L’orateur termine la lecture du « Magásh ha-késef », le Plateau d’argent, célèbre poème que Nathan Alterman a écrit en écho à la phrase de Chaim Weizmann après le vote de l’ONU de novembre 1947 : « Aucun Etat n’est offert sur un plateau d’argent ».

Les deux jeunes gens du texte solennel représentent les 23 544 soldats d’Israël morts au combat ainsi que les 3 117 victimes du terrorisme. Silence recueilli. Il est 20 heures, ce 1er mai 2017.

Lentement, le drapeau bleu et blanc remonte dans sa hampe. Quand il parvient au sommet, dans tout le pays le même cri : « Lehaïm ! », A la vie ! Brusquement les énergies explosent et la joie éclate : Yom HaZikaron, le jour du souvenir, laisse la place à Yom HaAtzmaout, le jour de l’Indépendance.

Il faut avoir vécu en Israël et en Israélien ces deux journées, comme nous l’avons fait pour la Conférence annuelle du Keren Hayessod, pour sentir comme ce pays est puissamment et sereinement solidaire. Tout ce peuple dans les cimetières militaires, tel celui de Givat Shaul pour la région de Tel Aviv, où la tombe du jeune soldat côtoie, identique, celle du général, où les camarades de Yael Yekoutiel, 20 ans, écrasée par un terroriste le 8 janvier 2017, pleurent à son souvenir.

Mais ils iront le soir faire la fête, victoire de la vie sur la mort, ce leit-motiv de la tradition juive.
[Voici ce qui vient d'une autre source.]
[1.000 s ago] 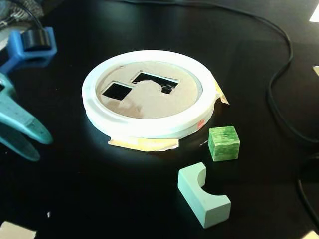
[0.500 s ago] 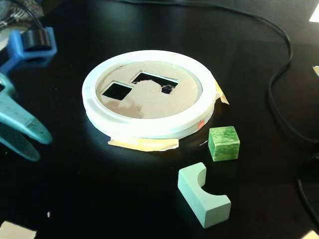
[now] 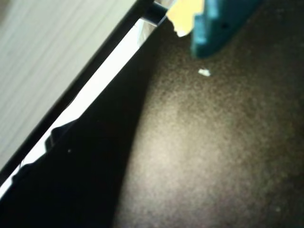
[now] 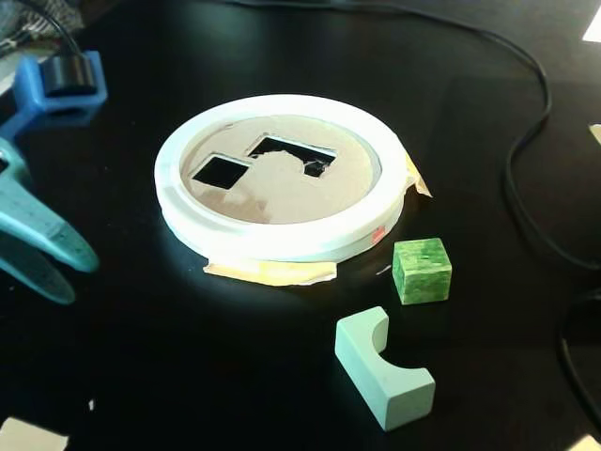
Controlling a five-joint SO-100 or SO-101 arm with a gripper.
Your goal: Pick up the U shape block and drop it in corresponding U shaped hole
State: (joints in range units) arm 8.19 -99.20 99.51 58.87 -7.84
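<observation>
The pale green U-shaped block (image 4: 383, 369) lies on the black table at the front right of the fixed view, its notch facing right. A white ring (image 4: 282, 240) holds a cardboard lid (image 4: 282, 183) with a square hole (image 4: 221, 170) and a U-shaped hole (image 4: 293, 153). My gripper (image 4: 75, 279) is at the far left, well away from the block, its two teal fingers slightly apart with nothing between them. The wrist view shows only one teal finger (image 3: 223, 23) over bare table; the block and lid are out of that view.
A green cube (image 4: 422, 271) sits between the ring and the U block. Black cables (image 4: 526, 169) run along the right side. A blue arm part (image 4: 58, 89) stands at the back left. The wrist view shows the table edge (image 3: 95, 90) and pale floor (image 3: 42, 61).
</observation>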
Et le lendemain chacun ira au barbecue avec sa famille, ses amis ou ses voisins.

Extraordinaire idée que d’avoir établi ces deux journées à la suite l’une de l’autre, extraordinaire partage émotionnel. C’est là que vibre le patriotisme national, plus vivace que jamais. En déclenchant l’Intifada en 2000, Arafat pensait que les jeunes Israéliens, habitués au confort, fuiraient les risques de l’armée : c’est le contraire qui s’est produit.

Bien sûr, la société est fragmentée, plus disparate et plus contradictoire que dans aucun pays du monde. Il est facile de ricaner : Yom HaAtzmaout ne se commémore pas de la même façon à Tel Aviv, à Ariel, à Mea Shearim ou à Um el Fakhm. Mais la réalité, c’est aussi que les Haredim sont de plus en plus nombreux à participer aux cérémonies et à s’enrôler dans l’armée, que les Arabes israéliens manifestent un sentiment croissant d’appartenance à Israël et que tous les sondages indiquent un degré de satisfaction et d’optimisme qui peut faire envie……..

Le Yom HaAtzmaout a provoqué à propos de Jérusalem une nouvelle poussée de delirium de la part des membres de l’Unesco intoxiqués à la haine d’Israël. Les amis, affidés, clients et souteneurs qui leur ont donné leur voix – j’allais dire leur came – sont moins nombreux et semblent moins déterminés à l’exception des aficionados comme la Suède. La France, elle, s’est abstenue minablement une fois de plus. Elle ne sait pas si Jérusalem a ou non un lien avec les Juifs, elle s’en lave les mains. Comme le préfet Pilate devant le juif Jésus….

Personne n’est dupe. Certains diplomates, après leur vote hostile assurent leurs collègues israéliens de leur amitié. Ces résolutions, disent-ils, n’ont pas d’importance. Elles font plaisir à des états arabes avec lesquels on veut « garder le contact, dans l’intérêt même de la paix.»

Eh bien non ! Cette hypocrisie mielleuse et paternaliste aux dépens d’Israël ne favorise que la surenchère. A l’ONU, certains (le nouveau secrétaire général, la représentante des Etats Unis) ont commencé à dire la simple vérité. La mensongère rhétorique anti-israélienne est le pire ennemi de la paix et les Juifs savent que c’est le visage nouveau de l’antisémitisme.

Souhaitons que le président Emmanuel Macron, que je félicite chaleureusement par avance.